DESCRIPTION OF THE TASK
Each line starting at the one that contains "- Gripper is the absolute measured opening" and ending at the one that contains "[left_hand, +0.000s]" must be returned exactly, and the rest of the listing is left out.

GIVEN DATA

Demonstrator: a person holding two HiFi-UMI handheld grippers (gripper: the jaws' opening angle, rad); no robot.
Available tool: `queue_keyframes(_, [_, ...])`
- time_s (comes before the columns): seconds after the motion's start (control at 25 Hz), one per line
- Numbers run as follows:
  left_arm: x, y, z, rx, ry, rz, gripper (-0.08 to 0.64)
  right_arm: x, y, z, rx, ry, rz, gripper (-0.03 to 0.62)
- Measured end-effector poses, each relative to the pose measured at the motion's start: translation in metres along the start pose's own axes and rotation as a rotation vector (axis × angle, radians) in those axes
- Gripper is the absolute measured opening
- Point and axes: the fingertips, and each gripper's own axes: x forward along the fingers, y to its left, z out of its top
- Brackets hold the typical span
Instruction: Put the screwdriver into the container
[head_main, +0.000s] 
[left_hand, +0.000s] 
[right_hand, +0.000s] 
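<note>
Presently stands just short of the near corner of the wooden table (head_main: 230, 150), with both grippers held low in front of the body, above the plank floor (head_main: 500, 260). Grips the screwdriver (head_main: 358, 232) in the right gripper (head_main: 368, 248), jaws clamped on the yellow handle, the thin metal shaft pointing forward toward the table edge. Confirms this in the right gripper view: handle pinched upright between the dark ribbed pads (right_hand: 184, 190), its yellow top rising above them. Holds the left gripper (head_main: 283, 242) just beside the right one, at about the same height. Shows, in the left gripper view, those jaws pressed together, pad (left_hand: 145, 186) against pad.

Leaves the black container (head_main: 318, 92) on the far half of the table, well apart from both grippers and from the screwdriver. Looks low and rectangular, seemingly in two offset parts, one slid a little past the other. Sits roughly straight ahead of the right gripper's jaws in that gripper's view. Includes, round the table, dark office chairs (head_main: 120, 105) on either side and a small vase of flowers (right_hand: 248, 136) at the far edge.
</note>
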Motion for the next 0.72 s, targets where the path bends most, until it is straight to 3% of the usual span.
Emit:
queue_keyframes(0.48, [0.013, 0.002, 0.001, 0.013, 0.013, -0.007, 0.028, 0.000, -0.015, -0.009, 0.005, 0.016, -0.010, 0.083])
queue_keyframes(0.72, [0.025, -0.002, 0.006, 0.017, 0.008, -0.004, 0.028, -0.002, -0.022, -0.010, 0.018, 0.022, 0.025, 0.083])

TASK OUTPUT
- Gripper is the absolute measured opening
- Point and axes: the fingertips, and each gripper's own axes: x forward along the fingers, y to its left, z out of its top
- Brackets hold the typical span
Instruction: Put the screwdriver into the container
[head_main, +0.000s] 
[left_hand, +0.000s] 

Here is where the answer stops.